[Exercise] Copy exactly the lines of the data below that run from the line holding "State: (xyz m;" through the line holding "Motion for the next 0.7", both ends included.

[Material for this task]

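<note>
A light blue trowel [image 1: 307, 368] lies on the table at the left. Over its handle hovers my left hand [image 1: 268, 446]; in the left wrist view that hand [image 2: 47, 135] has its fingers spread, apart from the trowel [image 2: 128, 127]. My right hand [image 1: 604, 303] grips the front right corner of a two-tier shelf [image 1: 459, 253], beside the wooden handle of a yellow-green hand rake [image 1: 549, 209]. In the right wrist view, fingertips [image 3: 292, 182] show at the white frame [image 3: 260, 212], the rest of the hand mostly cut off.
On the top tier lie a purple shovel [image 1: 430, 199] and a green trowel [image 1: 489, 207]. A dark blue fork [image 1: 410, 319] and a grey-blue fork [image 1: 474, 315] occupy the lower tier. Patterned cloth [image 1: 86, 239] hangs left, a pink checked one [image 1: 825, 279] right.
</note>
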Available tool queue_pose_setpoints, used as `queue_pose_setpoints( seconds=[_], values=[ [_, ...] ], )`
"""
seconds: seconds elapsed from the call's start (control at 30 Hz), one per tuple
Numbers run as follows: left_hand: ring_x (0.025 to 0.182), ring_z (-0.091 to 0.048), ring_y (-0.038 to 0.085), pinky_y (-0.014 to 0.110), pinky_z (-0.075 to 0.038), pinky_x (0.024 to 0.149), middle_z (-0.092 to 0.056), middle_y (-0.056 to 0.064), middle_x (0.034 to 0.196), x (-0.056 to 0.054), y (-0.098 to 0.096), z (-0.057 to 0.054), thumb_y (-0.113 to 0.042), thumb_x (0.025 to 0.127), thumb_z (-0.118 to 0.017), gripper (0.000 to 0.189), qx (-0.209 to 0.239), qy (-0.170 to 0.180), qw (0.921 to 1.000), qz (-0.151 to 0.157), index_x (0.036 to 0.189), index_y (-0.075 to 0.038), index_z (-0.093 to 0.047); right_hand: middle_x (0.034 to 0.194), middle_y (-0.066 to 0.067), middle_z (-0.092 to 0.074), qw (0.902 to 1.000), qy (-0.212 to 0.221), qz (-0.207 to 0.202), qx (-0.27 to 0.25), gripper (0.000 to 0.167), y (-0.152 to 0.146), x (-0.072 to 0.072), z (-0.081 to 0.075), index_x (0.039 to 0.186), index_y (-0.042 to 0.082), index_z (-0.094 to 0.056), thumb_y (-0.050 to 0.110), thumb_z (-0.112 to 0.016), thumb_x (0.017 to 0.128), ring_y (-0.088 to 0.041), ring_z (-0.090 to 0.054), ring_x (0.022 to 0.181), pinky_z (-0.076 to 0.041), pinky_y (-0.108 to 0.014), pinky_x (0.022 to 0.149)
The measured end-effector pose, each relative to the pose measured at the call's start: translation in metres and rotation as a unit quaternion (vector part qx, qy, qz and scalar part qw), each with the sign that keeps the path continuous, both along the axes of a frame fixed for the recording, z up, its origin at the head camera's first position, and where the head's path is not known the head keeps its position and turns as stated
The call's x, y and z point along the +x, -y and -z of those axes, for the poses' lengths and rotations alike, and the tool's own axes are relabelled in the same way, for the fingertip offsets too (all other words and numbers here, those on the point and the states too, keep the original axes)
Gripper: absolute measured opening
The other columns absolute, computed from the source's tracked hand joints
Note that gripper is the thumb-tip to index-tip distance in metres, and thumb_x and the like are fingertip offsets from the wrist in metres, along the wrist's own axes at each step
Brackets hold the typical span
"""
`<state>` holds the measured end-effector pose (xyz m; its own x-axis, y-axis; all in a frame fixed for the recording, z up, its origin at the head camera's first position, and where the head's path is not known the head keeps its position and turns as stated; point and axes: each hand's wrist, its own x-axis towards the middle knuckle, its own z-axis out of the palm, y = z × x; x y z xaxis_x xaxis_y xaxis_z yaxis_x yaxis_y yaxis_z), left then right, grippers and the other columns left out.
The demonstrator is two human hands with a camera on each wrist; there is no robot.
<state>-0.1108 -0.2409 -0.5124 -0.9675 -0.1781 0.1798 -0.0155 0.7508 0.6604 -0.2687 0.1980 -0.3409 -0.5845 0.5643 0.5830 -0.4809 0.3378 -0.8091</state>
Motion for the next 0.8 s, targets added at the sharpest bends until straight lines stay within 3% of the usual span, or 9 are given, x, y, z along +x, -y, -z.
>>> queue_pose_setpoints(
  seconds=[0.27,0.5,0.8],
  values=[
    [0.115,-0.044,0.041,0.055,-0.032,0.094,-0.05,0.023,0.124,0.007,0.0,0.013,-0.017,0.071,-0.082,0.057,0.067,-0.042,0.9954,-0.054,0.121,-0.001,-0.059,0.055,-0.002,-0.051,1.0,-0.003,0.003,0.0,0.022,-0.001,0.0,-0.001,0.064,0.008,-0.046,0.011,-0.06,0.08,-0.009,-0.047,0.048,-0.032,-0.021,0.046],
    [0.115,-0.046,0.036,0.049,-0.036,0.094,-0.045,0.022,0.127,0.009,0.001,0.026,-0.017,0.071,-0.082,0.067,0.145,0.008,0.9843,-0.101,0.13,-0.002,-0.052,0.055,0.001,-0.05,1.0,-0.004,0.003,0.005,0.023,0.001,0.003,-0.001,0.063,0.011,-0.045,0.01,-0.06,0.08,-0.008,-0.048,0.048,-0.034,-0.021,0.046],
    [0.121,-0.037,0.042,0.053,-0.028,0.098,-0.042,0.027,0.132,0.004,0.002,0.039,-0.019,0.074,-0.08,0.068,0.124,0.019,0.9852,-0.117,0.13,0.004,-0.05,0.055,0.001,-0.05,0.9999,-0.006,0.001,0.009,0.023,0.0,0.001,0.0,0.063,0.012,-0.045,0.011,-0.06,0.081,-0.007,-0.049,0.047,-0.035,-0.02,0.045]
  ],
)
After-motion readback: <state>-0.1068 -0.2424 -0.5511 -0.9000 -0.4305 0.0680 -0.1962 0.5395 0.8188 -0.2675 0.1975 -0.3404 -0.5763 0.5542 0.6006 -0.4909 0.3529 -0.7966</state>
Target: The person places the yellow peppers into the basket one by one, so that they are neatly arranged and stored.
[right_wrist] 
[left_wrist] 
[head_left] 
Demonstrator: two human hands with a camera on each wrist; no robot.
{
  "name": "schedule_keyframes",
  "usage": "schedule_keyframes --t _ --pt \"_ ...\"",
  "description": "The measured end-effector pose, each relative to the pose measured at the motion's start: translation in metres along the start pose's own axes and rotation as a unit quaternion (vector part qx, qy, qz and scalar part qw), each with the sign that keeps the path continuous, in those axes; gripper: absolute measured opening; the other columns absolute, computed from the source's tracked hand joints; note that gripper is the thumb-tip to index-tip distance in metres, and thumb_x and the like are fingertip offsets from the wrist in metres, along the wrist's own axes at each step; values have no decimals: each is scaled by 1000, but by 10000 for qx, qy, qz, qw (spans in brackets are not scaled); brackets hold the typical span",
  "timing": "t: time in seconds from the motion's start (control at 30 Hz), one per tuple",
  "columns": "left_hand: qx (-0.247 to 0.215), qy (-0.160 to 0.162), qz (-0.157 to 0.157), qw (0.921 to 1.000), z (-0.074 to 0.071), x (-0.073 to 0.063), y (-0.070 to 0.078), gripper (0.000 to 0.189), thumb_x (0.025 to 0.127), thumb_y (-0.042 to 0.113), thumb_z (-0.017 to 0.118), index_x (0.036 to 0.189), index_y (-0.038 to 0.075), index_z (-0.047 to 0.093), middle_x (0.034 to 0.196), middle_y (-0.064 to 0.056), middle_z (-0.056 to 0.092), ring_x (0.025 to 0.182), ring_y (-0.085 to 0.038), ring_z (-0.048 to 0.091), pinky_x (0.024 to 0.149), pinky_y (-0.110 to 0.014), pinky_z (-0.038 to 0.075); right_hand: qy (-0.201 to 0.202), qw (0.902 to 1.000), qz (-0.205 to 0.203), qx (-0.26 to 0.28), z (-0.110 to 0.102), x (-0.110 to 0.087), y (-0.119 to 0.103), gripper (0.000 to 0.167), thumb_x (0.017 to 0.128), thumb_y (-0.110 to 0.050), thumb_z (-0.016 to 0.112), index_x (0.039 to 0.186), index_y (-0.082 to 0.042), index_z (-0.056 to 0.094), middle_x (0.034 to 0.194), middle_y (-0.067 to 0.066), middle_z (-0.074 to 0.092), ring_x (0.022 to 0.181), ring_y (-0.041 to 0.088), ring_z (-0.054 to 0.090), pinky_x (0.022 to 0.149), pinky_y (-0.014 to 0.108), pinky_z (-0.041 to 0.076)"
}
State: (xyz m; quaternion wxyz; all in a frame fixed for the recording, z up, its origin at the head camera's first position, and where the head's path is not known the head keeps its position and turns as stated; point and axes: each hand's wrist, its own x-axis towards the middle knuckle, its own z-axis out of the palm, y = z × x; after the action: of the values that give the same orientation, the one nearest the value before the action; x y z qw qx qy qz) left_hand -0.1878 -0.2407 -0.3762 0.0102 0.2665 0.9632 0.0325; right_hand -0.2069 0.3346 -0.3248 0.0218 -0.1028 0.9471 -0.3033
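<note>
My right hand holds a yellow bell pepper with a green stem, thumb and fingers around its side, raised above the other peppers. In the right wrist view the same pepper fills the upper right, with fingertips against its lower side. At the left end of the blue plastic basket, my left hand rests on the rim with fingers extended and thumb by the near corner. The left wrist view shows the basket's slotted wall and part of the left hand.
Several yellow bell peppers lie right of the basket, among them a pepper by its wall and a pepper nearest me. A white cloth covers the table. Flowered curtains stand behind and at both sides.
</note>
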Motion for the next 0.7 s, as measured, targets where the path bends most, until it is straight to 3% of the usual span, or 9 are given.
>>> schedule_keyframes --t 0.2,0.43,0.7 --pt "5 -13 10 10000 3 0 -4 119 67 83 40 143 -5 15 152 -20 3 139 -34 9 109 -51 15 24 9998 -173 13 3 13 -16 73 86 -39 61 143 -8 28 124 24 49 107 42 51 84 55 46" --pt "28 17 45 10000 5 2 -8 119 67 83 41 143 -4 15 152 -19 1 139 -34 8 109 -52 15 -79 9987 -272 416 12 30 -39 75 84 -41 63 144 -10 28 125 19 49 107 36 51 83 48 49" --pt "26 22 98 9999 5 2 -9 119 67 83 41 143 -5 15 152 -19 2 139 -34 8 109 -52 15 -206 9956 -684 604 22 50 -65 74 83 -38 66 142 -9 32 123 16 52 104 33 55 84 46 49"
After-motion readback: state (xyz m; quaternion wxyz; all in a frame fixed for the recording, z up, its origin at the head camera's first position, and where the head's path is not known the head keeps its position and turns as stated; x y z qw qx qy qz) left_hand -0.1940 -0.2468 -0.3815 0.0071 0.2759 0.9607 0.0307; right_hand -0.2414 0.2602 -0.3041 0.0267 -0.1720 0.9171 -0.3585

[Output for this task]
State: (xyz m; quaternion wxyz; all in a frame fixed for the recording, z up, its origin at the head camera's first position, and where the head's path is not known the head keeps its position and turns as stated; point and axes: each hand's wrist, its own x-axis towards the middle knuckle, its own z-axis out of the palm, y = z × x; after the action: of the values that give the same orientation, the one nearest the value before the action; x y z qw qx qy qz) left_hand -0.1878 -0.2407 -0.3762 0.0102 0.2665 0.9632 0.0325; right_hand -0.2069 0.3346 -0.3248 0.0218 -0.1028 0.9471 -0.3033
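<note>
My right hand holds a yellow bell pepper with a green stem, thumb and fingers around its side, raised above the other peppers. In the right wrist view the same pepper fills the upper right, with fingertips against its lower side. At the left end of the blue plastic basket, my left hand rests on the rim with fingers extended and thumb by the near corner. The left wrist view shows the basket's slotted wall and part of the left hand.
Several yellow bell peppers lie right of the basket, among them a pepper by its wall and a pepper nearest me. A white cloth covers the table. Flowered curtains stand behind and at both sides.
</note>
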Motion for the next 0.7 s, as measured, targets where the path bends most, until it is straight to 3% of the usual span, or 9 are given.

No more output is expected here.